Lendas do folclore enfeitam o Recinto do Folclore de Olímpia durante o Festival do Folclore da cidade.

Certamente em algum momento quando sumiu algo dentro de sua casa, você já ouviu alguém dizer “foi o Saci que escondeu”. Pois bem, para quem não conhece, a lenda do Saci-Pererê é uma das mais difundidas no Brasil.

Seu nome de origem é tupi-guarani e seu dia é comemorado no dia 31 de outubro, mesmo dia em que se comemora o Halloween. A data foi criada em 2003, com o intuito de resgatar e valorizar o folclore do nosso país, promover a cultura nacional e as tradições brasileiras.

O Saci é caracterizado como um menino travesso, de cor negra, que possui apenas uma perna, usa uma carapuça ou gorro vermelho na cabeça e fica o tempo todo fumando cachimbo.

Costuma correr atrás dos animais para afugentá-los, gosta de montar em cavalos e dar nó em suas crinas. O Saci-Pererê pode também aparecer e desaparecer misteriosamente, é muito inquieto e não para um instante sequer, pois fica pulando de um lugar para outro e toda vez que apronta as suas travessuras, ele dá risadas alegres e agudas e gosta de assobiar, principalmente quando não existem as noites de luar.

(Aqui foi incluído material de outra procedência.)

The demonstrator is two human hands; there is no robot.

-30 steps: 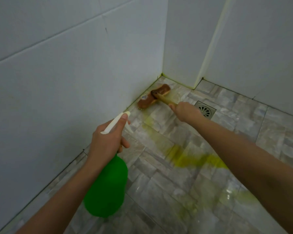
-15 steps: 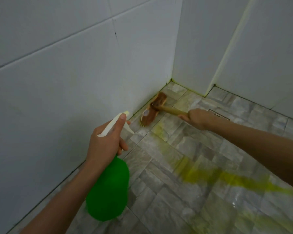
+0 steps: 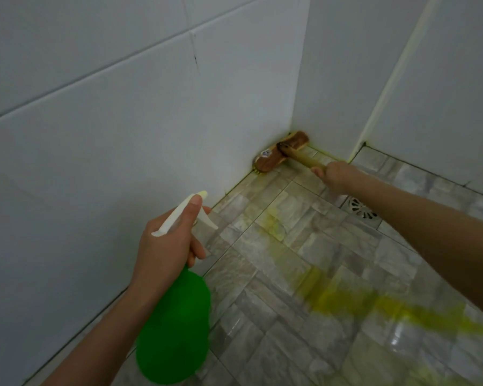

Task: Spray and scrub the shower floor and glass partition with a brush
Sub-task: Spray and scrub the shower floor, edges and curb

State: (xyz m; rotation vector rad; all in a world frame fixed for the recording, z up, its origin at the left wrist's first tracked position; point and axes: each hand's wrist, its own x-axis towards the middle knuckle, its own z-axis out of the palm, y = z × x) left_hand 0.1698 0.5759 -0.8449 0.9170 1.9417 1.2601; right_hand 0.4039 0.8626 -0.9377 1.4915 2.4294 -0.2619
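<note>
A wooden scrub brush [image 3: 279,152] lies head-down in the far corner where the white tiled walls meet the grey stone-tile shower floor [image 3: 268,274]. My right hand [image 3: 335,175] grips its pale wooden handle, arm stretched out. My left hand [image 3: 170,246] holds the neck of a green spray bottle [image 3: 173,330] with a white trigger head, index finger lying along the top. Yellow-green cleaner is smeared in streaks across the floor [image 3: 346,299].
A round metal floor drain [image 3: 360,208] sits just under my right forearm. White tiled walls [image 3: 123,135] close in on the left and the back, with a yellowed seam along the wall base. The glass partition is out of sight.
The brush has slid from beside the left wall deeper into the far corner, my right arm reaching further out. My left hand with the bottle has stayed about where it was.
</note>
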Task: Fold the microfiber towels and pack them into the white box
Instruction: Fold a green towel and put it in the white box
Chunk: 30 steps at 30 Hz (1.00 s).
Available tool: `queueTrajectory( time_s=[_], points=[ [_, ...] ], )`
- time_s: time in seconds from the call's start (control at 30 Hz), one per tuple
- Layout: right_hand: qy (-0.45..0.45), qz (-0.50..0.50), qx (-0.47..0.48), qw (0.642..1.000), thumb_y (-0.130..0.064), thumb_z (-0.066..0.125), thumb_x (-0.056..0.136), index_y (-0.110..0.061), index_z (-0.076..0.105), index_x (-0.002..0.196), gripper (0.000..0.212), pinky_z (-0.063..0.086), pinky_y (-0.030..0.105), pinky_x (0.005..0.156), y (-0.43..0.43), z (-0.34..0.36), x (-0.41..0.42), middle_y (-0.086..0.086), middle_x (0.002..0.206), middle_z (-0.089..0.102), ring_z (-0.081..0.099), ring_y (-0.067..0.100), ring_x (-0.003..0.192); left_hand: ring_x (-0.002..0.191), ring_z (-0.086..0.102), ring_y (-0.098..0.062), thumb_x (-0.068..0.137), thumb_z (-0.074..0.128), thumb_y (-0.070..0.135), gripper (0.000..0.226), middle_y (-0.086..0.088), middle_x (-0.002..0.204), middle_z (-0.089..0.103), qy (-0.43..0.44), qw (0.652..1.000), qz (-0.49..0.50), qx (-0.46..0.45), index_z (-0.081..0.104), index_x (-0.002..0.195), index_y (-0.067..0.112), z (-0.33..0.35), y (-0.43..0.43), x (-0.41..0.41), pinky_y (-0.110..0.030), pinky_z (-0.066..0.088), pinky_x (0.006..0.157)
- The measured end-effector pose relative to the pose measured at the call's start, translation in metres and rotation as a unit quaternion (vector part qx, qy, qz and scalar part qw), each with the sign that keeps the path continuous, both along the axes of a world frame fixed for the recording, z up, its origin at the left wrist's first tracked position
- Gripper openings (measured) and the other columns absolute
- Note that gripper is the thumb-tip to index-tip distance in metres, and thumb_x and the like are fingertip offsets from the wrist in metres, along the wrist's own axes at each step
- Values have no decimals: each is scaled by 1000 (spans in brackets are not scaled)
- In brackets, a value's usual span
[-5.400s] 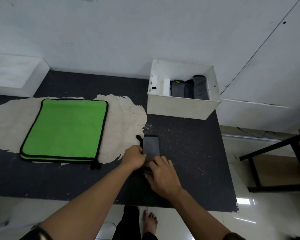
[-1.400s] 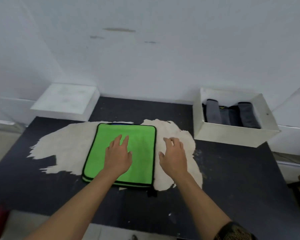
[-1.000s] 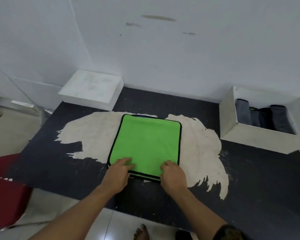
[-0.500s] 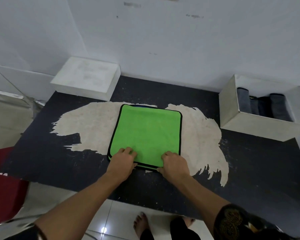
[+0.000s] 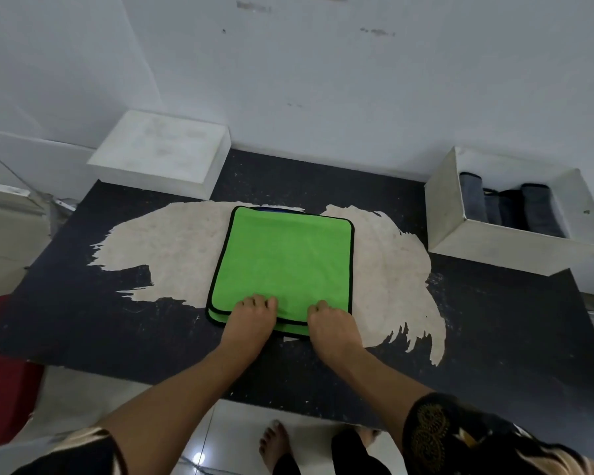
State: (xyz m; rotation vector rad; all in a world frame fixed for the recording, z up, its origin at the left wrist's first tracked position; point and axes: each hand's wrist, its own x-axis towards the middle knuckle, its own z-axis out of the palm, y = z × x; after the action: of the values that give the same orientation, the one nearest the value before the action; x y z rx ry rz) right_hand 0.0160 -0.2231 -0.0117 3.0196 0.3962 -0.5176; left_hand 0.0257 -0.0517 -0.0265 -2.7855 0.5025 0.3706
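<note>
Centre frame: our left hand [image 5: 252,315] and right hand [image 5: 330,323], fingers curled, pinch the near hem of the black-edged green microfiber towel [image 5: 285,258] lying on the dark desk [image 5: 494,320]. We judge the fold is only starting. Next that hem must travel to the far edge, with the open white box [image 5: 494,241] waiting at right.
</note>
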Motion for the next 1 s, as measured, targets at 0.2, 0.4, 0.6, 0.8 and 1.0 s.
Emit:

São atribuídas ao Saci as coisas que dão errado como, por exemplo: entrar nas casas para apagar o fogo, queimar as comidas das panelas, secar a água das vasilhas, dar muito trabalho às pessoas escondendo os objetos que dificilmente serão encontrados novamente. Seu principal divertimento é atrapalhar as pessoas para se perderem.

Dizem que ele veio do meio de um redemoinho e para espantá-lo as pessoas atiram uma faca no redemoinho ou então o chamam pelo seu nome. Ele também pode ser capturado jogando uma peneira sobre os redemoinhos. Após a captura, deve-se retirar o capuz da criatura para garantir sua obediência e prendê-lo em uma garrafa.

É uma lenda do nosso folclore brasileiro, que representam um conjunto de estórias e contos narrados pelo transmitidos de geração em geração.

Como muitos sabem, Olímpia é conhecida como a Capital Nacional do Folclore e realiza todos os anos, geralmente no mês de agosto, o Festival do Folclore onde reúne milhares de pessoas. Neste ano foi realizada sua 55ª edição, por isso a cidade faz um trabalho constante de valorização cultural.

De acordo com a Secretaria de Educação, durante todo o ano são desenvolvidos com os alunos da rede municipal trabalhos que valorizam e ensinam sobre o folclore brasileiro. Neste ano as escolas não prepararam uma programação especial para o dia, apenas falam sobre o dia, já que é ensinado sobre o folclore e lendas para as crianças durante todo o ano.

Kaynara em uma de suas apresentações.

Kaynara Salles Rocha, 20 anos, é moradora de Olímpia e participa ativamente dos festivais de folclore desde os sete anos de idade, inicialmente com a escola, passou pelo grupo GODAP e atualmente participa do grupo Frutos da Terra.

Ela conta que suas maiores influências foram seus pais, com a bagagem bem folclórica. Foram eles que a introduziram nesse meio cultural e, claro, o fato de Olímpia ser a capital do folclore foi um dos pontos chaves para que tudo isso acontecesse.
“Acredito nas estórias e nos seres que foram criados e transmitidos de geração em geração, através dos contos desde a miscigenação dos povos. O Saci-Pererê, em especial, é um dos personagens mais conhecidos das lendas do folclore brasileiro. Não há quem não conheça o menino travesso de uma perna só, que fuma cachimbo e usa um gorro vermelho”, ressalta.

E acrescenta “o Brasil é um dos países mais ricos em cultura popular. Não podemos deixar essas tradições caírem no esquecimento. De uma forma geral preservar o folclore brasileiro, a partir das lendas, músicas, danças, entre outras coisas, podemos iniciar a introdução das crianças e jovens. E a partir daí vão entender que 31 de outubro é Dia do Saci, e não só o dia das Bruxas”, finaliza Kaynara.